▶ _What you have to do_: Lines to restate from the data below: from the one containing "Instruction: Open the" to the one containing "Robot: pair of", both included. Give them again exactly, and only them.

======== Material to process

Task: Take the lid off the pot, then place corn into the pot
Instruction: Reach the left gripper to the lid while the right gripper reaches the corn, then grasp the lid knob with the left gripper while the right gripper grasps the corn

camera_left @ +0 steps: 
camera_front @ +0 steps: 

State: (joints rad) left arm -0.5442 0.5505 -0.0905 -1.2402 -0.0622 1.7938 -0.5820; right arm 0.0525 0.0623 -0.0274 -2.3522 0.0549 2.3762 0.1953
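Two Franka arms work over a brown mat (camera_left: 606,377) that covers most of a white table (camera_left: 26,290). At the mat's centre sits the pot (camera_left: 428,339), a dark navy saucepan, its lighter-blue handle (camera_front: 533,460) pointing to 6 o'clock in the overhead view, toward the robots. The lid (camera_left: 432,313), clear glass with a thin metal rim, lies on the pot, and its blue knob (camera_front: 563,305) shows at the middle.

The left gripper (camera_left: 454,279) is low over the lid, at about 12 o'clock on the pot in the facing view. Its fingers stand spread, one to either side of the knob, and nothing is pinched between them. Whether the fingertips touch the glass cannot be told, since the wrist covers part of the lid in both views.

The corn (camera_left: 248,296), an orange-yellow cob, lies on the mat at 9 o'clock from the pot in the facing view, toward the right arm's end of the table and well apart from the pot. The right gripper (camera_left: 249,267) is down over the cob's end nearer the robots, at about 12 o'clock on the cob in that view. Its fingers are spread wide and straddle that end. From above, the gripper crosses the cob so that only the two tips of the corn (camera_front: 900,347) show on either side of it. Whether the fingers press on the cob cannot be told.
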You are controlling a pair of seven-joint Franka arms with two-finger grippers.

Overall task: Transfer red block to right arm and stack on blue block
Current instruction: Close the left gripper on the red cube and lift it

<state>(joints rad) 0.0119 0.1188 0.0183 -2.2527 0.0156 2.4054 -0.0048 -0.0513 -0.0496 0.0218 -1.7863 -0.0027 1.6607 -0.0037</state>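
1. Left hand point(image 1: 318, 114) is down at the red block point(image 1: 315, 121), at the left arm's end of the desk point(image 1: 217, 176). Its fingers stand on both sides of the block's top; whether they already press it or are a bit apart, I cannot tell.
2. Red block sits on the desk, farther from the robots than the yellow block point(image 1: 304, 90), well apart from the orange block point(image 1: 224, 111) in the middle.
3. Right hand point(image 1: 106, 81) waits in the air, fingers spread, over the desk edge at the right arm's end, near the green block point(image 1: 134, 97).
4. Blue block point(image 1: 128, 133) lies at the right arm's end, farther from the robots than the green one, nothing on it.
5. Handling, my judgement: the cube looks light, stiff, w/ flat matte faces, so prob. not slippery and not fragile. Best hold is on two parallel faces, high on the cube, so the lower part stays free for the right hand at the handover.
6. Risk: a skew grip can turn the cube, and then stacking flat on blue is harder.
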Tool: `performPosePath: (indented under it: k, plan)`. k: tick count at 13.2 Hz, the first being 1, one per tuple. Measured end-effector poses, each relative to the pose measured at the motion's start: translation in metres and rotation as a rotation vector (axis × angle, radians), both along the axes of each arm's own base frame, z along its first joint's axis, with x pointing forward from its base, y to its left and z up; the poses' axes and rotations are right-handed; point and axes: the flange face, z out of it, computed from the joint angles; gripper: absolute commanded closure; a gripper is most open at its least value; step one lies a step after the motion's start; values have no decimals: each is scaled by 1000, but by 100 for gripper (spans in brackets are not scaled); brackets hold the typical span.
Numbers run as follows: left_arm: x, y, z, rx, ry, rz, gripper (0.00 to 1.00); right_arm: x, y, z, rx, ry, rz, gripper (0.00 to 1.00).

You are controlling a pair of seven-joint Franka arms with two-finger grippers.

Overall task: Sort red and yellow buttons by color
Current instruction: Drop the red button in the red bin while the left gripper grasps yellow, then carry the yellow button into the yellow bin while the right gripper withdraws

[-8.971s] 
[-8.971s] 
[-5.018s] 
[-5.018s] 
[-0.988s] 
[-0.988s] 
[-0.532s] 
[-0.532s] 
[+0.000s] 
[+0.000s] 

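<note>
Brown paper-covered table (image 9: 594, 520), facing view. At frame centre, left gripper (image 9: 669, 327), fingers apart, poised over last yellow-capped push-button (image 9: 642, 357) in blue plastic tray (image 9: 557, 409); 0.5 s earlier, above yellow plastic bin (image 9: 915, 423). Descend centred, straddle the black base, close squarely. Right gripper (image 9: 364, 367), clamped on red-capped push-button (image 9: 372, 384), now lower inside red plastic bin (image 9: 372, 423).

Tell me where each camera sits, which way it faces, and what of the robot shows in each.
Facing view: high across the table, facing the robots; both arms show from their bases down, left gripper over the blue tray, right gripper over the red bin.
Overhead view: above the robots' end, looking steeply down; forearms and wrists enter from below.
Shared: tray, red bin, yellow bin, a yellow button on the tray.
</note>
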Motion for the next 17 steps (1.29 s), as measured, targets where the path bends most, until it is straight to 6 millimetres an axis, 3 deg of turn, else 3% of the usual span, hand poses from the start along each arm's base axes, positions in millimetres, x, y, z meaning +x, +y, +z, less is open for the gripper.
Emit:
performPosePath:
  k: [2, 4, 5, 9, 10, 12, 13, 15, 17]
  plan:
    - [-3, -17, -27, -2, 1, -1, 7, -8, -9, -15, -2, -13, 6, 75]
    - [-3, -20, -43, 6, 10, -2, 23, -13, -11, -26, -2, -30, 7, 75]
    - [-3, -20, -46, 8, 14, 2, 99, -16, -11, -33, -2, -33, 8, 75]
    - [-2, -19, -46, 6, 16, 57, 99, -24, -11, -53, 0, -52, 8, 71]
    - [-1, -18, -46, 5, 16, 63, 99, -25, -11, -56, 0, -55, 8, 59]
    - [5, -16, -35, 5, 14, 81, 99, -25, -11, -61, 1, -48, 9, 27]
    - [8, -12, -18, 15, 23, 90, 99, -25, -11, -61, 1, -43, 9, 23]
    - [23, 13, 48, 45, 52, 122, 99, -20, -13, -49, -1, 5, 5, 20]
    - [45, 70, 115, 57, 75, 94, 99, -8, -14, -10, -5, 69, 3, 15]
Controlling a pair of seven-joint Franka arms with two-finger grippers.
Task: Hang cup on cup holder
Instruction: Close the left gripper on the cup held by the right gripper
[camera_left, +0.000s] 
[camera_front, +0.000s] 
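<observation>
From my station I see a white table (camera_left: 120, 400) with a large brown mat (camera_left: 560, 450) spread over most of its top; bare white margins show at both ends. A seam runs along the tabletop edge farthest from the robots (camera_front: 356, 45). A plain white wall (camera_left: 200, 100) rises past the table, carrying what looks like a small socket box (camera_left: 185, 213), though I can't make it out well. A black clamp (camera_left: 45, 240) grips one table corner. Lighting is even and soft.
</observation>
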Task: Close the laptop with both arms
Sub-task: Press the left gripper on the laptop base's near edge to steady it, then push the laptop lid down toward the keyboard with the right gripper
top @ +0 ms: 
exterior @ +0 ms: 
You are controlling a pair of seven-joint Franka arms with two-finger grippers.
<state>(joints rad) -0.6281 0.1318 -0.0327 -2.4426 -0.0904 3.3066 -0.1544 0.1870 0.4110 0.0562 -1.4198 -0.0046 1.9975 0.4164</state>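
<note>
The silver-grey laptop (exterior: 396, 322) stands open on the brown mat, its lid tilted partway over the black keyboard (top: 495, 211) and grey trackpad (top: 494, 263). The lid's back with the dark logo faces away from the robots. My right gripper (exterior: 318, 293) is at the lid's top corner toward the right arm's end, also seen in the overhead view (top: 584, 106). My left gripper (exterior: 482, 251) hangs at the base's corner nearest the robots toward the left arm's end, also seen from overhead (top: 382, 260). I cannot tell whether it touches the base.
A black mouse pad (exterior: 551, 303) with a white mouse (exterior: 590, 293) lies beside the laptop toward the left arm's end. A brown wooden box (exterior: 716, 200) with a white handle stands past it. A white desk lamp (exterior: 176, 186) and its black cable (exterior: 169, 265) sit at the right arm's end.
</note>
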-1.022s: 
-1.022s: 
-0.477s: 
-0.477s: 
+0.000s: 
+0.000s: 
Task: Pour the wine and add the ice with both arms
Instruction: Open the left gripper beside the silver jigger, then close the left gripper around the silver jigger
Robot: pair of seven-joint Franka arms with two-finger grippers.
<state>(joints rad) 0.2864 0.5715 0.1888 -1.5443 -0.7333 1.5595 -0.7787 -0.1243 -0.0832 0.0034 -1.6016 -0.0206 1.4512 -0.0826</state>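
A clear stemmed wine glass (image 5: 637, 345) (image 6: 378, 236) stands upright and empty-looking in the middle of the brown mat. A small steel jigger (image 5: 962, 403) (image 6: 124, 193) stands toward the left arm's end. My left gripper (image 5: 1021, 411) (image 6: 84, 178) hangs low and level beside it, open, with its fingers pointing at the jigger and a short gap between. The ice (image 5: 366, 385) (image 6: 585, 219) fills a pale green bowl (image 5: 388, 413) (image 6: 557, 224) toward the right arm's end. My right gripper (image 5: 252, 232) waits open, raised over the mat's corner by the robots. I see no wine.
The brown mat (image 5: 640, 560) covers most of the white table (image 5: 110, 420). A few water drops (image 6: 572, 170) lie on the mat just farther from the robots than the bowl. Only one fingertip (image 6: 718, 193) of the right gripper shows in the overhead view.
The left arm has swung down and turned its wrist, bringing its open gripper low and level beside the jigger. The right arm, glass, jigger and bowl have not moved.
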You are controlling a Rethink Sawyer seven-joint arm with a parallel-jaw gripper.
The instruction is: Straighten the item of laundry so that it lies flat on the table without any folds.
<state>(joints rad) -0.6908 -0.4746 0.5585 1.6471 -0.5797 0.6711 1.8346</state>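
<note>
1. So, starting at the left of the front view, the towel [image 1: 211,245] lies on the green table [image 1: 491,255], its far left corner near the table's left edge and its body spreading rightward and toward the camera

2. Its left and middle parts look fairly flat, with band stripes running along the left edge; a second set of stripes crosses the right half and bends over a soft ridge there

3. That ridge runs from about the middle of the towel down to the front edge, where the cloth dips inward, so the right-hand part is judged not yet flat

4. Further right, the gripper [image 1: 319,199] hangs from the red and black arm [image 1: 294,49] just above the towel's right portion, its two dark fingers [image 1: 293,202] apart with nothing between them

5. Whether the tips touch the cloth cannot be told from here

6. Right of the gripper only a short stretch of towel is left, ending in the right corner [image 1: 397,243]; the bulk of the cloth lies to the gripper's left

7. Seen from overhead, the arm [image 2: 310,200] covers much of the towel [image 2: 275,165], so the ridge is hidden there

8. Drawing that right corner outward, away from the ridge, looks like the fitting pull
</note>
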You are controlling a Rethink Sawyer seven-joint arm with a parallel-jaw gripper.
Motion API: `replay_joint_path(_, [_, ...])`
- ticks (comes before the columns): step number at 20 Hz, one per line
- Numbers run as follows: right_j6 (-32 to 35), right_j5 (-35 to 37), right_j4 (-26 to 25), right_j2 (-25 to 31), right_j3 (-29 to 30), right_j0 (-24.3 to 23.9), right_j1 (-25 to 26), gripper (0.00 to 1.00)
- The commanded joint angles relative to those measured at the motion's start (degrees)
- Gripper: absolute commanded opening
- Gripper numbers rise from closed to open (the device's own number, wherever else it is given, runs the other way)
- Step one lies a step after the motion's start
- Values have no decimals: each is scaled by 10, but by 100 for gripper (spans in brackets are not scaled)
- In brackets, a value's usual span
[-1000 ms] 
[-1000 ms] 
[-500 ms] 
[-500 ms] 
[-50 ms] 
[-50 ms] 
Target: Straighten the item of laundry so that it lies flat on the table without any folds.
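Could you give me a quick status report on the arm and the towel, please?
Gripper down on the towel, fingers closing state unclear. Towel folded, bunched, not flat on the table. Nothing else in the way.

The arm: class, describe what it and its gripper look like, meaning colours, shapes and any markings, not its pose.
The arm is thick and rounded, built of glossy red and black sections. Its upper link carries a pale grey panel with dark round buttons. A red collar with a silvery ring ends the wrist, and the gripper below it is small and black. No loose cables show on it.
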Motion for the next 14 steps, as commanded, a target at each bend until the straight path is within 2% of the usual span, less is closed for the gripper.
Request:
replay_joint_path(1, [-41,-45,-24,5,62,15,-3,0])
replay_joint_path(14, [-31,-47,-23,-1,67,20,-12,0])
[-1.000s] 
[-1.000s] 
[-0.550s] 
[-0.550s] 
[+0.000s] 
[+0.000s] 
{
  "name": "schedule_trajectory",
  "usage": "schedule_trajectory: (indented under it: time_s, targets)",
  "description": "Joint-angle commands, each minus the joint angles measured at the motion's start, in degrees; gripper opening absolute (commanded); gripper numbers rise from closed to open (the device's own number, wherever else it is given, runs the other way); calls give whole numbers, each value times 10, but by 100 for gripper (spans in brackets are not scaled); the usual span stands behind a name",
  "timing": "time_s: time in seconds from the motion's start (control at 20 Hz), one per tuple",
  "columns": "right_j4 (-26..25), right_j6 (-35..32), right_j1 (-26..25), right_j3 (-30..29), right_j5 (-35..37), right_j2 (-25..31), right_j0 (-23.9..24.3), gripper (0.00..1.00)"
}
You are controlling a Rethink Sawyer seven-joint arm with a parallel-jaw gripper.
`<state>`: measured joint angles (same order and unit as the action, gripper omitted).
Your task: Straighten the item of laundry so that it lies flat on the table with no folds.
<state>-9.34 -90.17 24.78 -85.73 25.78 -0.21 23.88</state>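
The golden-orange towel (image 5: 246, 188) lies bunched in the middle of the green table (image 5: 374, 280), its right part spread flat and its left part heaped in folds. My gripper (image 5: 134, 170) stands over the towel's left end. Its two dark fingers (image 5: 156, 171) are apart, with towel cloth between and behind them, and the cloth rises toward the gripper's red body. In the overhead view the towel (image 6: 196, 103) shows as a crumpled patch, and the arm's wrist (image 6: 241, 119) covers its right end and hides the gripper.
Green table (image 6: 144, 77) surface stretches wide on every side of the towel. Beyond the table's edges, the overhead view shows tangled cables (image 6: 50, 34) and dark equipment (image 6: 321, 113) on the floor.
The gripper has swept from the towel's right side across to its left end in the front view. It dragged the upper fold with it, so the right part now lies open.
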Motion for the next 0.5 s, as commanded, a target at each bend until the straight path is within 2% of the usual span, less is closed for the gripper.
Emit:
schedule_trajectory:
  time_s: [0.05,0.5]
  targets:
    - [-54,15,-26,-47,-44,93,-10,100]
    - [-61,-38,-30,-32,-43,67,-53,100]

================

▶ _Solution to this task_:
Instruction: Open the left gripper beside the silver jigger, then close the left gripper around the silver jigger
Robot: pair of seven-joint Franka arms with two-finger grippers.

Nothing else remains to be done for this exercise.